MPI messages: One HPX message is communicated with the following sequence of MPI messages: One protocol message generated by the parcelport, namely the header message, and three types of messages passed by the upper layer, namely one non-zero-copy chunk message, one (optional) transmission chunk message, and zero or more zero-copy chunk messages. The header message contains metadata about the HPX message such as the MPI tag it should use for the follow-up sends and receives, the size of the non-zero-copy chunk, and the existence and size of the transmission chunk. The header message is sent to the target locality with MPI tag 0. On the target locality, the MPI parcelport always has one receive posted with the maximum header size and tag 0. It will repeatedly check whether this receive operation has been completed as one of the background activities, and if it has been completed, decode the header and create a receiver connection for the follow-up receives. If there is at least one zero-copy message, the MPI parcelport will transfer the transmission chunk as a message. If the transmission message and the non-zero-copy chunk message are small enough, they will piggyback on the header message. The maximum size of the header message is set to be the zero-copy serialization threshold. Tag management: Each sender/receiver connection pair needs a distinct tag for its MPI messages. The MPI parcelport uses an

atomic counter to determine the next tag to use. The tag will wrap around after the MPI tag's upper bound. This assumes the previous connection pair with the same tag value will always be completed before that value is reused. Currently, this assumption seems to be satisfied in all tested HPX programs, but a more robust mechanism is needed. This is left to future work.

**Concurrency and synchronization**: The maximum number of pending connections is set by an internal HPX parameter which is 8192 by default. For each sender or receiver connection, there will be at most one send and one receive posted at any given time. A new MPI\_Isend and MPI\_Irecv will only be posted after the previous one is complete. While the current operation posted by a connection is not completed, the MPI parcelport will put the pending connection into a *connection list*. The pending connection list is protected by an HPX spinlock and will be checked periodically by the worker threads as one of the background activities.

**Threads and background work**: MPI is initialized in the *MPI\_THREAD\_MULTIPLE* mode. The communication is not funneled to a dedicated thread. Instead, all the worker threads can initiate a sender connection and send MPI messages. They all invoke the parcelport's background work function when idle. The background work function will (a) check the header message receive for new parcels (b) check the pending connection list in a round-robin manner to see whether posted asynchronous operations made by connections have been completed and make progress on the connections with completed operations.

**The original version**: the MPI parcelport we present here is actually an improved version. During this project, we applied what we learned when developing the LCI parcelport and improved the original MPI parcelport. There are two differences compared to the original version.

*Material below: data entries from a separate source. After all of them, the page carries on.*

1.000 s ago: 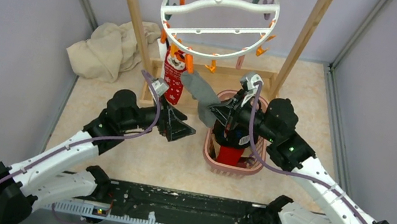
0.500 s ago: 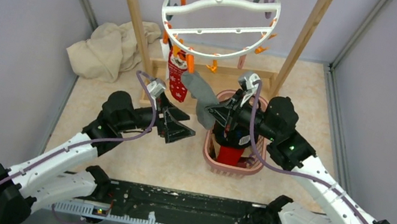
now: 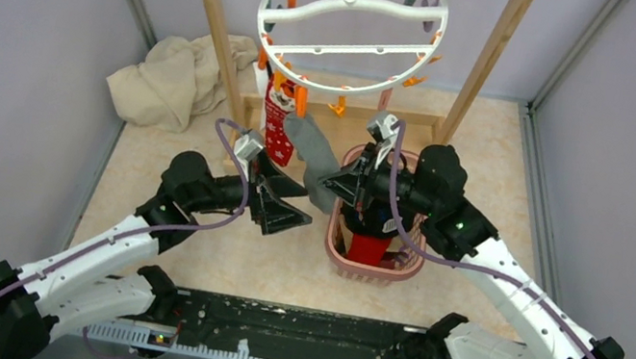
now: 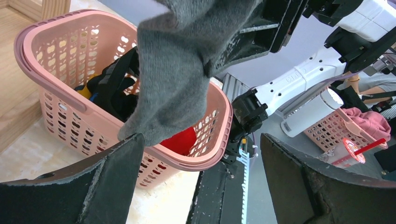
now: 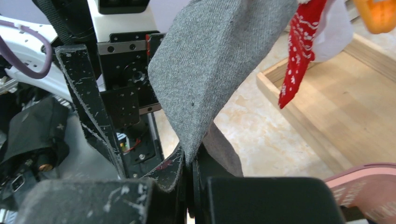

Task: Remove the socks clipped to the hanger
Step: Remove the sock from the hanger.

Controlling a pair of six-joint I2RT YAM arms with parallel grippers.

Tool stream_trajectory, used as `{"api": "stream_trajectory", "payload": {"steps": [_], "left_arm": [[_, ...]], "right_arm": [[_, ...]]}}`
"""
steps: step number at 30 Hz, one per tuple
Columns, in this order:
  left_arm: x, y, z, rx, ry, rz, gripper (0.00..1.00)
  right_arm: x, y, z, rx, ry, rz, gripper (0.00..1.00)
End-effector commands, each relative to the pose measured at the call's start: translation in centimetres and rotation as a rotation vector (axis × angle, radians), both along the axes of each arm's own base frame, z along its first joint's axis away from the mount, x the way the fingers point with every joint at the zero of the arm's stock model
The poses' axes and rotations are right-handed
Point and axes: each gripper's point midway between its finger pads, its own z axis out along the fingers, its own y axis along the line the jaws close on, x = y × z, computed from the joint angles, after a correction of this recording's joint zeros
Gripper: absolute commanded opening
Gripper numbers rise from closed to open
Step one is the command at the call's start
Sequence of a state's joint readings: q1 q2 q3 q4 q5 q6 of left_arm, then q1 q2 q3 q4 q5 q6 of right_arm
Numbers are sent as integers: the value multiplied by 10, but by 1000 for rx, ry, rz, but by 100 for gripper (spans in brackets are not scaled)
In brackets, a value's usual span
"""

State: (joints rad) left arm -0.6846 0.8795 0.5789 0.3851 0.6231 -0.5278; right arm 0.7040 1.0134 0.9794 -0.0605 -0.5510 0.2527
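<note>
Right fingers point(image 5: 169, 173) clamp the grey sock point(image 5: 210, 70) hanging from the hanger point(image 3: 355, 49); left fingers point(image 4: 112, 177) gape empty. Next, tug it free

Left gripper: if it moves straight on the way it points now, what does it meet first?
Probably the grey sock, hanging right ahead of the left gripper's open fingers. The pink basket stands behind it. Depth is unclear, so contact is not certain.

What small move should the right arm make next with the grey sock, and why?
Probably pull down toward the pink basket: the right gripper is shut on the grey sock, whose top seems still held by an orange clip on the hanger.
</note>
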Motion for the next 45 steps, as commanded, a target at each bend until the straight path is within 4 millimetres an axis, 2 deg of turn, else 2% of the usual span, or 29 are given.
{"api": "stream_trajectory", "payload": {"steps": [1, 7, 13, 15, 18, 24, 27, 32, 39, 45], "left_arm": [[1, 0, 8, -26, -65, -5, 99], [7, -1, 6, -26, -80, 8, 99], [14, -3, 1, -15, -81, 31, 99], [16, -3, 1, -13, -85, 39, 99], [20, 1, 3, 0, -86, 72, 99], [29, 12, 16, 41, -74, 174, 99], [29, 16, 23, 49, -82, 188, 99], [32, 23, 39, 30, -129, 234, 99], [47, 21, 57, 48, -190, 276, 99], [65, 20, 63, 74, -203, 327, 99]], "right_arm": [[-14, 5, 35, 69, -41, 95, 0], [-20, 11, 29, 70, 0, 151, 0], [-25, 12, 38, 104, -15, 178, 0], [-23, 11, 37, 100, -14, 168, 0], [-9, 6, 30, 64, -5, 74, 0], [20, -9, 11, -3, -8, -123, 0], [26, -14, 4, -23, -17, -166, 0], [23, -12, -1, -34, -16, -137, 0], [15, -13, 1, -29, -24, -110, 0], [12, -15, 0, -28, -21, -108, 0]]}}
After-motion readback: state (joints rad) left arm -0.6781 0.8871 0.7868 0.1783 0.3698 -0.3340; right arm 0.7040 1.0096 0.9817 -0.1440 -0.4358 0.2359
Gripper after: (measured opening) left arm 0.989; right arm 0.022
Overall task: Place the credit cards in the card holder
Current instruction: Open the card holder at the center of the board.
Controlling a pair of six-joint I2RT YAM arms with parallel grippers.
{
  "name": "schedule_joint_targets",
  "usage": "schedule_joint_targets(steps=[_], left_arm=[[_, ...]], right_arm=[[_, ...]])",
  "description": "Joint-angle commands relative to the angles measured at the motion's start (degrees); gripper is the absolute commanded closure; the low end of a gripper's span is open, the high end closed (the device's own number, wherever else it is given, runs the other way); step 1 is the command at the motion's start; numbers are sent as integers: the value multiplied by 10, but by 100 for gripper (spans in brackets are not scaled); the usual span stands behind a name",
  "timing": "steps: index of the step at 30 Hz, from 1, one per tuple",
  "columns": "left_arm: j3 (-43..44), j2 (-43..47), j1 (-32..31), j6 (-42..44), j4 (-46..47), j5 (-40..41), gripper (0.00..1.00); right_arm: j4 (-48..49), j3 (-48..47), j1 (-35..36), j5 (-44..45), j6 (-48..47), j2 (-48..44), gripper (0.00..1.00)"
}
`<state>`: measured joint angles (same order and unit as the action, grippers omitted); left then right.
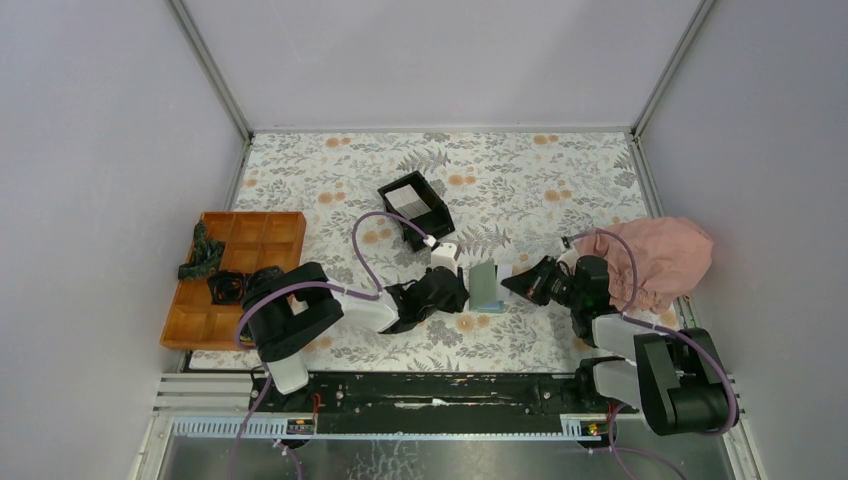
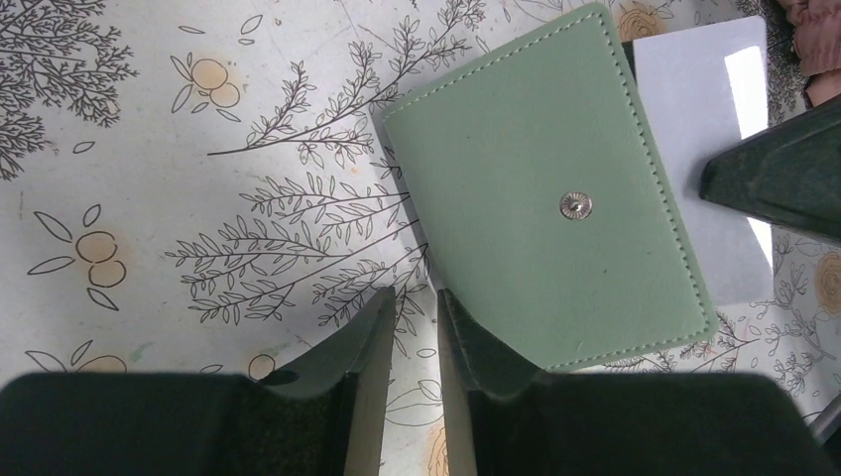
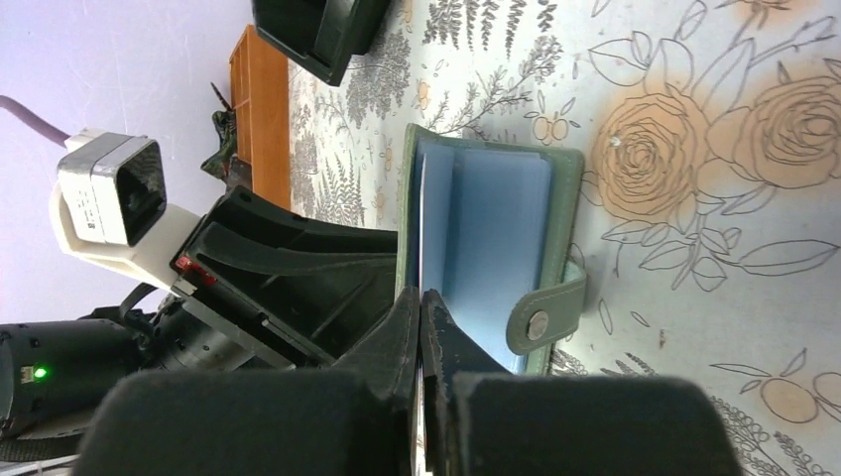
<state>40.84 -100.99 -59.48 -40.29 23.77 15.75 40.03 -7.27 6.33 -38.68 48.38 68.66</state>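
Right tool (image 3: 420, 302) is clenched on a credit card (image 2: 699, 129), whose edge sits at the blue pocket of the open card holder (image 2: 540, 188), mid-tabletop (image 2: 149, 178). I see the left tool (image 2: 414, 307) slightly parted and empty at the card holder's corner, with bare tabletop beside that edge.

We see the card holder (image 2: 516, 159) as matt, stitched, leather-like green with a shiny metal snap (image 2: 574, 205); the credit card (image 2: 709, 109) looks smooth and glossy.
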Motion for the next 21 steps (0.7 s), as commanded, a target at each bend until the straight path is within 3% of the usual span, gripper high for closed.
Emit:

- In the original version, the header message buffer is always statically allocated on the stack and fixed at 512 bytes. In addition, the header message can only piggyback the non-zero-copy chunk message. The current version allocates it dynamically and can piggyback the transmission message.
- In the original version, tags are managed by a tag provider. When a receiver connection completes, it will send a "tag release" message back to the sender carrying the tag and the sender will push the released tag into the tag provider. The tag provider is implemented as a lock-protected vector containing all the free tags. When the vector is empty, it will atomically create new tags by incrementing a shared atomic counter. The current version removes the "tag release" message and the free tag list. It just uses a shared atomic counter.

The two optimizations improve the application (Octo-Tiger) performance by about 20% and the first optimization makes the biggest difference.

# 3.2 The LCI parcelport

We developed a new LCI parcelport for HPX. There are several differences between the MPI and LCI parcelport, such as the communication primitives, the completion mechanisms, and how to make progress on the HPX network background tasks. These differences are rooted in the different functionalities provided by MPI and LCI.

*3.2.1 The Baseline Implementation.* We first present the baseline implementation of the LCI parcelport, which is the default setting in HPX and yields the best performance in general.

**Connections**: Same as the MPI parcelport, we create a sender and receiver connection to handle the chain of sends and receives for each HPX message.

**The header message**: Same as the MPI parcelport, we create a metadata header message for each HPX message. However, there are several differences: First, we directly assemble the header message in an LCI-allocated buffer so that, for eager messages, we save one memory copy. Second, we transfer the header message using the LCI *dynamic put* communication primitive: The target buffer is allocated by the LCI runtime upon message arrival and an entry is pushed to a pre-configured LCI completion queue.

**Follow-up messages**: All the follow-up messages follow the same logic as the MPI parcelport. We use medium sends and receives for messages of size below LCI's eager message threshold and long (rendezvous) sends and receives otherwise.

**Tag management**: Similar to the MPI parcelport, we use an atomic counter to get the next available tag. However, because LCI does not guarantee in-order delivery, we use a distinct tag for each follow-up message, rather than one tag for all messages of the same connection. The safety of this approach follows from the same assumptions and has the same limitations as the MPI parcelport.

**Concurrency and Synchronization**: Same as the MPI parcelport, the LCI parcelport only posts a new send/receive after the previous one completes. However, the LCI parcelport uses completion queues as the completion mechanism so it does not need a connection list to hold all the pending connections and check them repeatedly in a round-robin manner.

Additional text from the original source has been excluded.